*** Begin section ***

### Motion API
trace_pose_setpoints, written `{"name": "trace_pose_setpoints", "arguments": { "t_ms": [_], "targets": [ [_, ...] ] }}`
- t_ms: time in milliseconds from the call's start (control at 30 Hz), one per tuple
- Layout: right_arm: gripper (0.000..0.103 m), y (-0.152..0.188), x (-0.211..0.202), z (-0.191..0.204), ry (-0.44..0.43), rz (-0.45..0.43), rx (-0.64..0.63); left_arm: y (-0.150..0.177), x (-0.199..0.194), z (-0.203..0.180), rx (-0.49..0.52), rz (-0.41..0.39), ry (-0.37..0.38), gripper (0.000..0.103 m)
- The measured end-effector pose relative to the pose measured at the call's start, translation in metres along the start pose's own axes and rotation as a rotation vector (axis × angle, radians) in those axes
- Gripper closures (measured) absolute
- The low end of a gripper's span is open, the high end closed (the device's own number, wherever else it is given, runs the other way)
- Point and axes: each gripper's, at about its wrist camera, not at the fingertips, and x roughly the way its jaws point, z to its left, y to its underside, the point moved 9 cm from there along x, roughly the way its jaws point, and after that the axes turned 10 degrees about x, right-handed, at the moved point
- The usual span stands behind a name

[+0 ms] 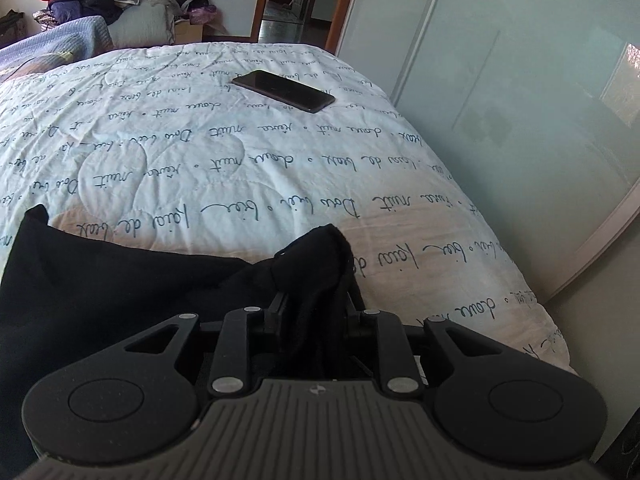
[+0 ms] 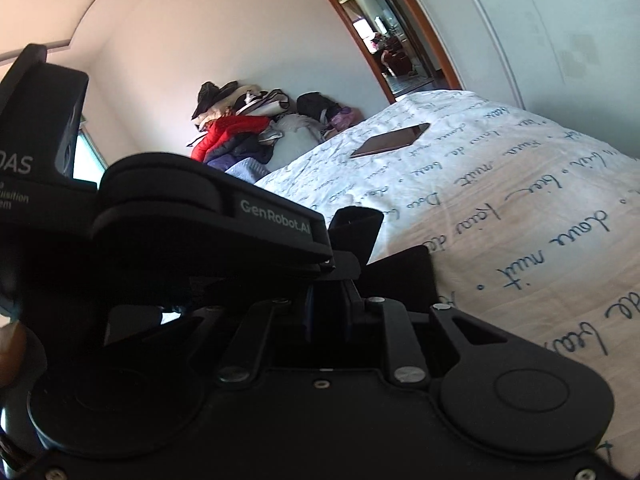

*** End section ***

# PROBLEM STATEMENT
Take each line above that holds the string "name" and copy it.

# THE COMPLETED TASK
trace_pose_setpoints, written `{"name": "trace_pose_setpoints", "arguments": { "t_ms": [_], "targets": [ [_, ...] ] }}`
- The usual span stands behind a name

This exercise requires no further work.